# Conformation + Breed



## SummerBliss (Jan 7, 2017)

Hey everyone. So I'm sure as some of you know, I got another horse about a month ago now. I snatched him up before he could go to auction and have been working with him since he was terrified of humans. And now that i've gained his trust more, i've managed to get a few decent pics of him and I'd love to hear what you guys think about his conformation, as well as what breed you think he is. 

This is mostly just for fun and a way to help improve my own eye when looking at a horses build. His breed is unknown at this time. He's about 2 years old, potentially 3 and stands around the 14 hh mark. 
I'm sorry the pictures aren't the greatest, but with a horse that's a worrier and is nervous about people often, these are the best I could get of him at this time. And due to his anxiousness while out and about, I only managed to get somewhat decent pics of his front and back end when he was eating his supper. So he isn't standing square, but as close to it as I could get him. 


Current guess of his breed (by me, last owner, and a rancher guy). The guess is that he has morgan, thoroughbred, and potenially draft in him or maybe haflinger or something like that. 
I honestly think for the random breeds he's crossed with, he's decently put together. But I don't know a lot about confo, so I look forward to hearing what you guys have to say.


----------



## BlindHorseEnthusiast4582 (Apr 11, 2016)

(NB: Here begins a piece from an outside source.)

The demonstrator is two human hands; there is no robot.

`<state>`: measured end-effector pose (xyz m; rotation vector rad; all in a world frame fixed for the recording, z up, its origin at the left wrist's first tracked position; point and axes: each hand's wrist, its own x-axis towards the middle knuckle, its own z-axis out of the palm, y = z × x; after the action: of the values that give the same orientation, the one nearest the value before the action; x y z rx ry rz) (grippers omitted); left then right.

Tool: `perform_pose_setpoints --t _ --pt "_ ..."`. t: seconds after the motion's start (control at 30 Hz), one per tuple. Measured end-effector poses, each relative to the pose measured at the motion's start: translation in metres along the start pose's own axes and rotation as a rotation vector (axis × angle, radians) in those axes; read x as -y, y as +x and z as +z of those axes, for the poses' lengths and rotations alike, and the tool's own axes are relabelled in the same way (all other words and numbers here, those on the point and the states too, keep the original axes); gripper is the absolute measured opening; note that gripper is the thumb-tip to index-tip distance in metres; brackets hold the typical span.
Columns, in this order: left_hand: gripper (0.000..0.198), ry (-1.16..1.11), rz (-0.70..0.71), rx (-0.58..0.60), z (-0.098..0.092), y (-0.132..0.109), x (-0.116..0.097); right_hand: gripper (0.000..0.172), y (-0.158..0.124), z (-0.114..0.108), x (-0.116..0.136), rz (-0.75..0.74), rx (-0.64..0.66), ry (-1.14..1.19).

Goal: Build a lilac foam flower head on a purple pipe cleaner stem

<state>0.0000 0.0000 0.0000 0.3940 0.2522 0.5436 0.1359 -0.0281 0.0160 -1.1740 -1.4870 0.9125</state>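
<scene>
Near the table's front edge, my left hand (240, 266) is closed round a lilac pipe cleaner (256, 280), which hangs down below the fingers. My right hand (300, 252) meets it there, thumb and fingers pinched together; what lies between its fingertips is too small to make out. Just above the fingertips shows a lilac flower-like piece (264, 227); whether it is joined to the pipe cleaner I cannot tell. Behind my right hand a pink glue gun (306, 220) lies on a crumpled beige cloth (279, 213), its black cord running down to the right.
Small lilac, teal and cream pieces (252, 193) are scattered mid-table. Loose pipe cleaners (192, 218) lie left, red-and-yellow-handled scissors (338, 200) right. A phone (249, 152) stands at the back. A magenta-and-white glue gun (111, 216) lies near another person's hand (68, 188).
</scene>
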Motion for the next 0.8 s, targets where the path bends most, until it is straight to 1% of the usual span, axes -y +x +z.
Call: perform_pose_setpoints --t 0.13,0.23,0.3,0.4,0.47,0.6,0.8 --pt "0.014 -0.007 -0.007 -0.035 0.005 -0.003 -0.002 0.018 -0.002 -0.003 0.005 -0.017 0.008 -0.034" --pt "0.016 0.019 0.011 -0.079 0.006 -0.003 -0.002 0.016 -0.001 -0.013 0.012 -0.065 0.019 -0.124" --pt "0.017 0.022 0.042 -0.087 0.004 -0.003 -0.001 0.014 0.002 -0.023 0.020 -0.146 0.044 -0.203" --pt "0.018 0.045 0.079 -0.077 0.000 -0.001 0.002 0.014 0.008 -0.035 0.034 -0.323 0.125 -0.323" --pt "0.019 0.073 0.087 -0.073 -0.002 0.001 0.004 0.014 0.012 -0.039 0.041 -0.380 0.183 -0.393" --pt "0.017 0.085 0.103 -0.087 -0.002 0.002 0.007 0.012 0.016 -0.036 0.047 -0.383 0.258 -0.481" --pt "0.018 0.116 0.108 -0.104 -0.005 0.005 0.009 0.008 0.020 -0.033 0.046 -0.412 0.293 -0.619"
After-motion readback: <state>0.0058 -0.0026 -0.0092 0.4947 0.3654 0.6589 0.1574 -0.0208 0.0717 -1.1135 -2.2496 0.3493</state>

I know you said you can't get better pictures, so I want to tell you now that any evaluation you get on them is not going to necessarily be accurate, because those sorts of angles can make things seem wrong that aren't and hide bad things. Also take this with a grain of salt because I'm not an expert.

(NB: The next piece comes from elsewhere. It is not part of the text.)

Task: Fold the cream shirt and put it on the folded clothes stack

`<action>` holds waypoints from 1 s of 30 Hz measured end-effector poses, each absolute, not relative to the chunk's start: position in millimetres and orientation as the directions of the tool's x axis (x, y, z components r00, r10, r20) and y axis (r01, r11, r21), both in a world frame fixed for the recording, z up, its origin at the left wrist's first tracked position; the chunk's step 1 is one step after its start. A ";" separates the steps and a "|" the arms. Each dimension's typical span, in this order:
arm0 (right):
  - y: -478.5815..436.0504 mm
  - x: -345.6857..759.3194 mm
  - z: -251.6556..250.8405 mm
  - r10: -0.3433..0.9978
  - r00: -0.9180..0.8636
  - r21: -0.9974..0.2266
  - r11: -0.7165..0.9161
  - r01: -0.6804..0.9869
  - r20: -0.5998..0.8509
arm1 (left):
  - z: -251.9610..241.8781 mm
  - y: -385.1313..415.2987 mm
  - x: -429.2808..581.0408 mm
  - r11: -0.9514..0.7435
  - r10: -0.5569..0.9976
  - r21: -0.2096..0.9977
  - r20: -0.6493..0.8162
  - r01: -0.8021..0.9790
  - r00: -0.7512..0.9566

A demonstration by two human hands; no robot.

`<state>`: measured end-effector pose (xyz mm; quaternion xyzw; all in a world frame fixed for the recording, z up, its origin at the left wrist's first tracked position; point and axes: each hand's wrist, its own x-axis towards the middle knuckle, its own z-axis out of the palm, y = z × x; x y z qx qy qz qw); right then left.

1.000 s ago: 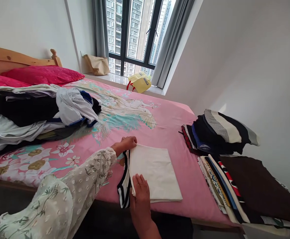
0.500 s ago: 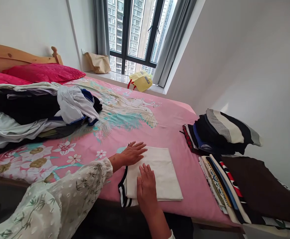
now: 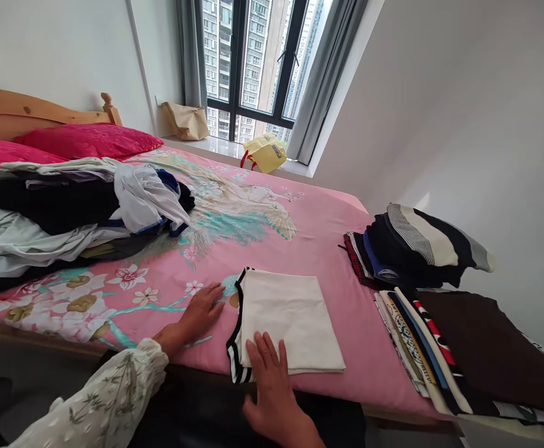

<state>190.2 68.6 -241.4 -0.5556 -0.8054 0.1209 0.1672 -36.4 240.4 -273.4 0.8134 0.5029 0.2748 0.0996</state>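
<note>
A folded cream garment with a black-and-white striped edge lies near the front edge of the pink floral bed. My right hand is open, its fingers spread flat on the garment's near left corner. My left hand is also open and rests flat on the bedspread just left of the garment, fingertips close to its striped edge. Neither hand holds anything.
A heap of unfolded clothes covers the bed's left side, below red pillows. Two stacks of folded clothes sit at the right edge. A yellow bag and a brown paper bag stand on the windowsill.
My left hand slid off the garment's far left edge, back toward me onto the bedspread. My right hand drew back to the near corner. The garment stays folded in place.
</note>
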 end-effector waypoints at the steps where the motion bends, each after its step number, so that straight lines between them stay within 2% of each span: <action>1: 65.4 188.7 -245.1 0.935 -0.325 -0.368 0.356 0.859 0.144 | -274.4 232.9 -39.4 -0.473 0.875 0.474 0.353 0.742 0.332; 4: 65.8 181.1 -257.2 0.951 -0.242 -0.349 0.297 0.889 0.193 | -270.3 218.5 -41.4 -0.434 0.900 0.562 0.315 0.704 0.303; 8: 72.4 168.1 -267.7 0.947 -0.131 -0.373 0.239 0.897 0.292 | -248.1 231.3 -24.3 -0.290 0.955 0.644 0.151 0.708 0.254; 16: 72.3 160.2 -279.4 0.914 -0.050 -0.411 0.230 0.882 0.404 | -215.2 325.2 36.3 -0.064 0.979 0.682 -0.100 0.729 0.180; 22: 78.3 160.3 -288.3 0.898 0.001 -0.478 0.234 0.847 0.441 | -201.1 348.3 46.8 0.058 0.898 0.786 -0.311 0.616 0.312; 26: 79.5 167.5 -269.2 0.884 0.044 -0.549 0.248 0.798 0.464 | -186.4 334.0 46.5 0.176 0.879 0.832 -0.373 0.525 0.297; 30: 61.2 175.0 -221.3 0.866 0.035 -0.627 0.333 0.704 0.499 | -153.7 318.9 35.3 0.236 0.895 0.877 -0.364 0.420 0.257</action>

From what I can see he stands under himself in the front, which isn't necessarily the most desirable trait, especially since it can indicate pain in some cases. He's somewhat posty in the hind end I think, with a steep hip and a butt-high build. He's got a really skinny shoulder and a somewhat oddly set neck (to my eye). Hard to tell how much of that part is muscling or anything though. His head is nice, albeit looking a little big for his neck. It does seem like he's got a decently short back, so that's a plus. He might toe out, or it might be his stance, but right off I don't see any glaring faults with his legs.


----------



## SummerBliss (Jan 7, 2017)

Thanks. And I noticed he was leaning a little forward in the pics. It was hard to get a pic of him standing and in each one, literally a second after I took the pictures, he moved forward, so his legs being under him a bit (especially in the first photo) is just cause he was about to move. And his hooves aren't great right now as they're on the long side since he's only had one trim in the last 8+ months so that could be affecting his stance as well. The trim he got done was a few days before I got him, his feet aren't as bad as they once were.


----------



## Yogiwick (Sep 30, 2013)

I think he's VERY Morgan-y. As said, could be some sort of cross ending up with that look but I wouldn't be shocked if you said he was a papered Morgan. While he does have a heavier look if he does have draft it's far back, I would expect him to be a LOT heavier if it was close up, same with TB/Haffie, a little bit of blood is possible but I wouldn't think it likely. Mustangs can have a similar look, idk if you have many in your location? Sometimes you have to look at what's most likely. Personally I would go with Morgan, I think purebred is completely likely. He has the (wonderful) elegant but still well built and solid, good feet, with lots of mane/tail, and the fetlock hair is common too.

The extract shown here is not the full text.